RECORDED INFORMATION:
┄┄┄┄┄┄

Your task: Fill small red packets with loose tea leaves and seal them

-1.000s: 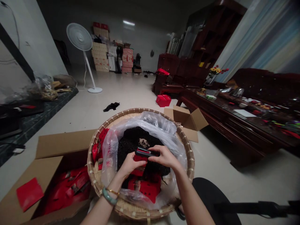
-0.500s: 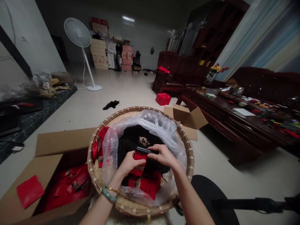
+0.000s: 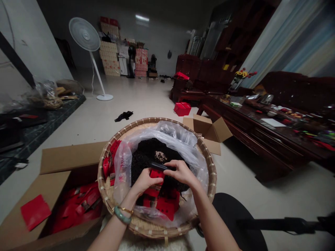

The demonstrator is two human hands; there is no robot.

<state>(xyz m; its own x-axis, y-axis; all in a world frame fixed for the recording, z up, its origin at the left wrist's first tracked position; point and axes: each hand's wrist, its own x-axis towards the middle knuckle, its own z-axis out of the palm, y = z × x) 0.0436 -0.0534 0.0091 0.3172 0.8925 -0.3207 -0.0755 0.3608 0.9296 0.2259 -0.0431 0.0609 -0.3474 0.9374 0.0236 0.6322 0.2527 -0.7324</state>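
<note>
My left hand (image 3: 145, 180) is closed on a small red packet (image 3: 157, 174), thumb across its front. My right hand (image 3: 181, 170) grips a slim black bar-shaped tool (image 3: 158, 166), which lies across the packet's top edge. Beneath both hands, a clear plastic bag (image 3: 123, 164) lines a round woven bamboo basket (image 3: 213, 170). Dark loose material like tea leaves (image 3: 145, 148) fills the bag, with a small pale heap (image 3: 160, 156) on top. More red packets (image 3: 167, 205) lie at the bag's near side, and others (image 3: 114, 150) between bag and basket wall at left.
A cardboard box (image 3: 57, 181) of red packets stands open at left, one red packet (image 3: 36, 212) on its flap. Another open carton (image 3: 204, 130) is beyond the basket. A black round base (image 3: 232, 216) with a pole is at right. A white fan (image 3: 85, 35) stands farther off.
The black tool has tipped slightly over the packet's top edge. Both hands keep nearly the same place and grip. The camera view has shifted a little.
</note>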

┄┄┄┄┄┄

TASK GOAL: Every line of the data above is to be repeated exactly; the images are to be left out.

OUTPUT FOR THIS EXERCISE:
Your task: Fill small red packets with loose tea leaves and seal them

-1.000s: 
-0.500s: 
+0.000s: 

The demonstrator is two human hands; there is no robot.

<state>(xyz m; its own x-axis, y-axis; all in a world frame fixed for the recording, z up, its origin at the left wrist's first tracked position; point and axes: each hand's wrist, its own x-axis towards the middle knuckle, its own z-axis out of the palm, y = z × x) 0.0436 -0.0534 0.0091 0.3172 0.8925 -0.3207 -0.0755 0.3608 0.9296 0.2259 -0.0431 0.0609 -0.3474 0.9374 0.0236 0.6322 0.2527 -0.7324</state>
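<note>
My left hand (image 3: 145, 180) is closed on a small red packet (image 3: 157, 174), thumb across its front. My right hand (image 3: 181, 170) grips a slim black bar-shaped tool (image 3: 158, 166), which lies across the packet's top edge. Beneath both hands, a clear plastic bag (image 3: 123, 164) lines a round woven bamboo basket (image 3: 213, 170). Dark loose material like tea leaves (image 3: 145, 148) fills the bag, with a small pale heap (image 3: 160, 156) on top. More red packets (image 3: 167, 205) lie at the bag's near side, and others (image 3: 114, 150) between bag and basket wall at left.
A cardboard box (image 3: 57, 181) of red packets stands open at left, one red packet (image 3: 36, 212) on its flap. Another open carton (image 3: 204, 130) is beyond the basket. A black round base (image 3: 232, 216) with a pole is at right. A white fan (image 3: 85, 35) stands farther off.
The black tool has tipped slightly over the packet's top edge. Both hands keep nearly the same place and grip. The camera view has shifted a little.
</note>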

Work on this exercise has concluded.